EXERCISE GOAL: Every line of the listing belongs in your answer exactly as written; the images do not.

INFORMATION SHOWN:

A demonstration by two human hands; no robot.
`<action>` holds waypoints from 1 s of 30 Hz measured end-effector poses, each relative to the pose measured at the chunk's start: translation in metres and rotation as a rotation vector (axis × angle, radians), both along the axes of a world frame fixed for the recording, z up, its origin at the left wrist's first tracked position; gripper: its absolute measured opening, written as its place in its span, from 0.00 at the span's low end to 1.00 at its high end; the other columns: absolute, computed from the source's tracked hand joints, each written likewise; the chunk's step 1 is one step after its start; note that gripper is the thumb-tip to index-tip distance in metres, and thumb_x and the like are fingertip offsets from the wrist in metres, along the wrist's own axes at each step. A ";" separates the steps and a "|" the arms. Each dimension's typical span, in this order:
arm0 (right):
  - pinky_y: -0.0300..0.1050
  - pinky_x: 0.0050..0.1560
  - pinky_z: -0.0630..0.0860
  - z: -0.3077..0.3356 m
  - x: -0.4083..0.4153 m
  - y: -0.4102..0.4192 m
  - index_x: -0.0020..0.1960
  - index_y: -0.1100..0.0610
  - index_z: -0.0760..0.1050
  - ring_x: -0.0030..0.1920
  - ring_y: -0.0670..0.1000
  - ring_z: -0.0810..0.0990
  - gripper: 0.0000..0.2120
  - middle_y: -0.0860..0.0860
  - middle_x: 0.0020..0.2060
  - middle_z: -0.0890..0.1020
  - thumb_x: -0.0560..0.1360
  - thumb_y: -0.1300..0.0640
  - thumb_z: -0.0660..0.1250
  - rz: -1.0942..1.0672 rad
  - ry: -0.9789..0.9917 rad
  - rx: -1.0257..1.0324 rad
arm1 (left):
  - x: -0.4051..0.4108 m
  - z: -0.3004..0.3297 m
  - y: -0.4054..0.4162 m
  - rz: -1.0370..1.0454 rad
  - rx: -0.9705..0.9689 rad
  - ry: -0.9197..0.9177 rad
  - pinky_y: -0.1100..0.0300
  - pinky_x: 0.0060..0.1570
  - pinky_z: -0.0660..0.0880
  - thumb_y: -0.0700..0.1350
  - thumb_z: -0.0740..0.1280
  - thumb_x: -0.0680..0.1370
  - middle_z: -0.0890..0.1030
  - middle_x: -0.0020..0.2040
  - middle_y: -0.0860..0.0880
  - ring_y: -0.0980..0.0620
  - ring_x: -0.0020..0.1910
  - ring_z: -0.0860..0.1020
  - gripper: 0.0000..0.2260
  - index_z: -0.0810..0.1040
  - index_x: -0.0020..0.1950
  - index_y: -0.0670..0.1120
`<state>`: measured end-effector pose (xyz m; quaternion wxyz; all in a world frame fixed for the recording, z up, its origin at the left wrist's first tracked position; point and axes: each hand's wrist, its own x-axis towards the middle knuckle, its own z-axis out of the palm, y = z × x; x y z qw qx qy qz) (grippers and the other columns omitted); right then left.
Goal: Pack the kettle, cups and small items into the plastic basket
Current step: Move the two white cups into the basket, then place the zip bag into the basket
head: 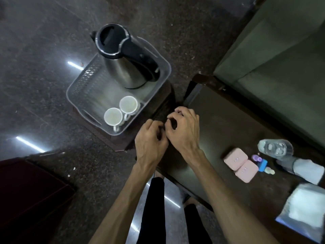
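Plastic basket (80, 81) sits on a small dark stand at about 10 o'clock from the hands. Kettle (123, 57) stands upright in its far end, black lid and handle up. Two white cups (121, 111) are in the near right corner, upright, touching each other. Both hands meet at the near left corner of the dark worktop (228, 124), just beside the basket's near corner. Left hand (151, 140) grip: fingers curled in, closed around something small and dark, can't tell what. Right hand (184, 127) grip: fingers bent, pinching at the same dark thing, touching the left hand. At 3 to 4 o'clock on the worktop: two pink boxes (241, 164) touching, a small purple and blue item (260, 162) just beside them, a clear bottle (276, 148) lying down, white packets (306, 203) near the edge.
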<state>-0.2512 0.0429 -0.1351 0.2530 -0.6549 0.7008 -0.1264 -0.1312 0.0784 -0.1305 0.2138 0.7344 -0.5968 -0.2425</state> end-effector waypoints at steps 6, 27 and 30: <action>0.53 0.60 0.73 0.002 -0.102 0.052 0.51 0.54 0.86 0.58 0.56 0.79 0.09 0.52 0.56 0.83 0.74 0.55 0.70 -0.235 -0.003 0.046 | -0.099 -0.003 0.025 -0.213 0.064 0.046 0.56 0.39 0.78 0.41 0.72 0.75 0.81 0.48 0.52 0.52 0.40 0.78 0.07 0.84 0.52 0.46; 0.48 0.57 0.79 -0.034 -0.436 0.323 0.58 0.58 0.85 0.55 0.58 0.85 0.13 0.55 0.56 0.87 0.75 0.60 0.71 -1.231 -0.099 0.112 | -0.446 -0.057 0.210 -0.703 0.533 0.112 0.50 0.55 0.80 0.46 0.71 0.78 0.85 0.53 0.45 0.43 0.52 0.83 0.08 0.84 0.53 0.44; 0.49 0.59 0.78 -0.047 -0.481 0.335 0.64 0.59 0.82 0.59 0.61 0.84 0.19 0.58 0.58 0.86 0.73 0.59 0.72 -1.306 -0.030 0.108 | -0.480 -0.083 0.223 -0.496 0.738 0.181 0.54 0.60 0.78 0.48 0.72 0.77 0.86 0.57 0.45 0.44 0.58 0.83 0.13 0.83 0.59 0.44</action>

ANSWER TO THE EXERCISE:
A demonstration by two human hands; no robot.
`<action>` holds waypoints from 1 s of 30 Hz measured end-effector poses, each relative to the pose measured at the chunk's start: translation in metres and rotation as a rotation vector (axis × angle, radians), both along the axes of a world frame fixed for the recording, z up, its origin at the left wrist's first tracked position; gripper: its absolute measured opening, written as its place in its span, from 0.00 at the span's low end to 1.00 at its high end; the other columns: absolute, computed from the source's tracked hand joints, each written likewise; the chunk's step 1 is one step after its start; note that gripper is the thumb-tip to index-tip distance in metres, and thumb_x and the like are fingertip offsets from the wrist in metres, along the wrist's own axes at each step. A ";" separates the steps and a "|" the arms. Each dimension's typical span, in this order:
arm0 (right):
  - pinky_y: -0.0300..0.1050
  - pinky_x: 0.0050..0.1560
  - pinky_z: -0.0630..0.0860
  - z: -0.3077..0.3356 m
  - x: -0.4083..0.4153 m
  - y: -0.4102..0.4192 m
  - index_x: -0.0020..0.1960
  - index_y: -0.1100..0.0610
  - index_z: -0.0760..0.1050
  - ring_x: -0.0030..0.1920
  - ring_y: -0.0670..0.1000
  - ring_z: -0.0810..0.0990
  - gripper: 0.0000..0.2120
  - middle_y: -0.0860..0.0860
  - middle_x: 0.0020..0.2060
  - middle_z: -0.0890..0.1020
  - thumb_x: -0.0560..0.1360
  - thumb_y: -0.1300..0.0640
  - thumb_z: -0.0660..0.1250
  - rz: -1.0942..1.0672 rad
  - ry: -0.9789..0.9917 rad
  - rx: -1.0257..1.0324 rad
arm1 (left):
  - x: -0.4051..0.4108 m
  - z: -0.3004..0.3297 m
  - y: -0.4054..0.4162 m
  - rz: -1.0370..1.0454 rad
  - rx: -0.9705..0.9689 rad
  - ry: -0.9197..0.9177 rad
  - pinky_y: -0.1100..0.0300
  - pinky_x: 0.0060..0.1570
  - pinky_z: -0.0660..0.0880
  - thumb_y: -0.0700..0.1350
  - thumb_z: -0.0740..0.1280
  - thumb_x: -0.0680..0.1370
  - middle_z: -0.0890..0.1030
  - middle_x: -0.0020..0.2040
  - middle_y: -0.0860..0.0880
  - ring_y: -0.0980..0.0620
  - ring_x: -0.0020..0.1910
  - ring_z: -0.0860..0.1020
  - gripper: 0.0000..0.2260
  - index_z: -0.0810..0.1040
  - index_x: -0.0020..0.1950
  - index_y: -0.0670..0.1120
`<state>`: measured end-effector pose (xyz m; quaternion wxyz; all in a world frame fixed for the recording, z up, its origin at the left wrist's first tracked position; point and axes: each hand's wrist, its own x-axis towards the middle knuckle, its own z-axis out of the palm, y = z × x; x y z qw qx qy qz) (grippers and the other columns omitted); right then left.
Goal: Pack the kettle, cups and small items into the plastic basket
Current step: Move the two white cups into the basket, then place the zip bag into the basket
head: 
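Plastic basket (80, 81) sits on a small dark stand at about 10 o'clock from the hands. Kettle (123, 57) stands upright in its far end, black lid and handle up. Two white cups (121, 111) are in the near right corner, upright, touching each other. Both hands meet at the near left corner of the dark worktop (228, 124), just beside the basket's near corner. Left hand (151, 140) grip: fingers curled in, closed around something small and dark, can't tell what. Right hand (184, 127) grip: fingers bent, pinching at the same dark thing, touching the left hand. At 3 to 4 o'clock on the worktop: two pink boxes (241, 164) touching, a small purple and blue item (260, 162) just beside them, a clear bottle (276, 148) lying down, white packets (306, 203) near the edge.
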<state>-0.2512 0.0429 -0.1351 0.2530 -0.6549 0.7008 -0.1264 -0.1312 0.0784 -0.1305 0.2138 0.7344 -0.5968 -0.2425</state> end-effector waypoints at steps 6, 27 and 30: <action>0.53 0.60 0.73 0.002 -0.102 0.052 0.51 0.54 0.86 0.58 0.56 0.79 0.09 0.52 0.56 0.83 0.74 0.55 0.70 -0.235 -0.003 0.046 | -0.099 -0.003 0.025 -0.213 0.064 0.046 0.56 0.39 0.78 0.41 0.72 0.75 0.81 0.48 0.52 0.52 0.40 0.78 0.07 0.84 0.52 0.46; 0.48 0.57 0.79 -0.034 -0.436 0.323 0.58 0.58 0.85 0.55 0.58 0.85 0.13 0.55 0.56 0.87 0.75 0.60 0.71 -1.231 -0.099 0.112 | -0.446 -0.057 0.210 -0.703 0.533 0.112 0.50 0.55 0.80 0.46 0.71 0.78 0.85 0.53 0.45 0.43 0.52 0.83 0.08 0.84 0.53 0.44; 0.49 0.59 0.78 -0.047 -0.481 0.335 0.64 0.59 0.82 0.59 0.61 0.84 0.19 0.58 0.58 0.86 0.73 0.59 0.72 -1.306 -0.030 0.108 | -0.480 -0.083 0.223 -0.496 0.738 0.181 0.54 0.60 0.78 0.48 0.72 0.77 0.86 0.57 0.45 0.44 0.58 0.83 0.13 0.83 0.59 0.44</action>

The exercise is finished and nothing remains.